In the earlier works the skeletal elements, so highly visible on the “naked” print at the beginning of the process, ended up becoming fairly obscured by the subsequent veils of paint and graphite. In the next group of drawings, I plan to print the X-ray images darker and allow them to show through a more minimal, less “drawn”, skin. In some of the pictures, the printed elements will turn out to be the dominate feature of the work.

 

These are essentially portraits. And, the unconventional way in which Testa Efímera addresses the process of portrait-making is worthy of further consideration.

As I stated earlier, I am working primarily from a set of about forty X-ray studies representing the heads of children I've never met. Since I don't know what most of my subjects looked like, I am forced, when rendering their features, either to invent them or to rely heavily upon the osseous topography exposed in the plates. Most often, it's a combination of both - without, frankly, too much concern for scientific method. Still, in the Testa Efímera drawings, the contour of every feature is a direct consequence of the bony visage insinuating itself from below.

Drawing usually works in just the opposite direction, ie from the outside inward; the premise being that it's possible to circumstantially represent an unseen interior by plotting the events it produces upon the visible surface. The best portraits are rarely concerned with precise representation. Rather, their true subject is the pneuma who, from the deep, disturbs the mantle above. The portrait artist is like a man in a boat, bobbing on the sea. Busily charting the ripples, he hopes for some sign that might reveal the nature of what swims beneath him. As if the soul were some giant fish.
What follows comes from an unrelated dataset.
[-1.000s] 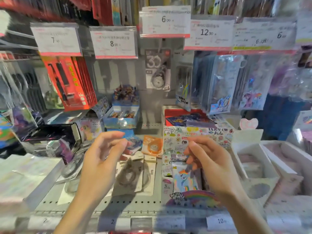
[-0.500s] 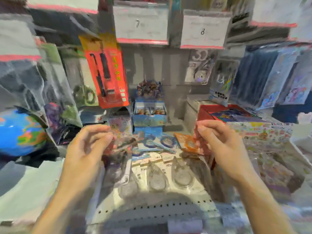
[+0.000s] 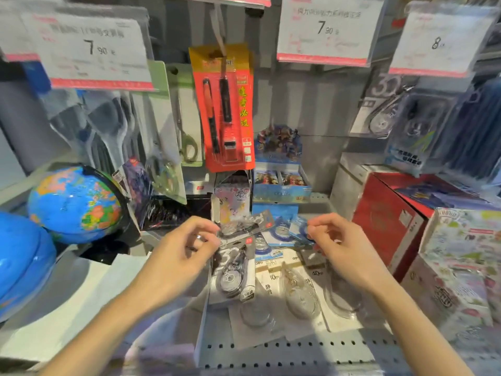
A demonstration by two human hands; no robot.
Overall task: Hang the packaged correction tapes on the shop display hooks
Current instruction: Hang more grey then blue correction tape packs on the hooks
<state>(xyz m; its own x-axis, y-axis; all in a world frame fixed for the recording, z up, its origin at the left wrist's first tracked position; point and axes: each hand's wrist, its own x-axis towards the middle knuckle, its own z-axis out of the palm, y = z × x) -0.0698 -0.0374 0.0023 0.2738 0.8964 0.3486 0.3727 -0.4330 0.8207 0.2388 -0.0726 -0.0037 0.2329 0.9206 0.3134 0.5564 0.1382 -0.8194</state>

The drawings in Testa Efímera present us with a case of portraiture conceived and executed in a direction exactly contrary to what convention has taught us to expect: the work begins at the “core” of the subject and progresses outward. At some point, however, interior and exterior lose their spatial autonomy. One passes through the other and visa versa. The drawing then begins to unfold in its own special terms: between interior and exterior, matter and ether, body and soul.

But, beyond aesthetics and a re-examination of portrait-making, beyond the comfortable closed circuit to which most contemporary art theory confines itself, there is another imperative driving this project: Warfare, slavery, sexual exploitation, hunger and disease are rampant in the world at the beginning of the 21st century. That the primary victims of these ravages are children deforms the very idea of ​​civilization. Framed by this brutal reality, my decision to incorporate x-ray images of children with head traumas, as a metaphorical foundation for these drawings, was by no means casual.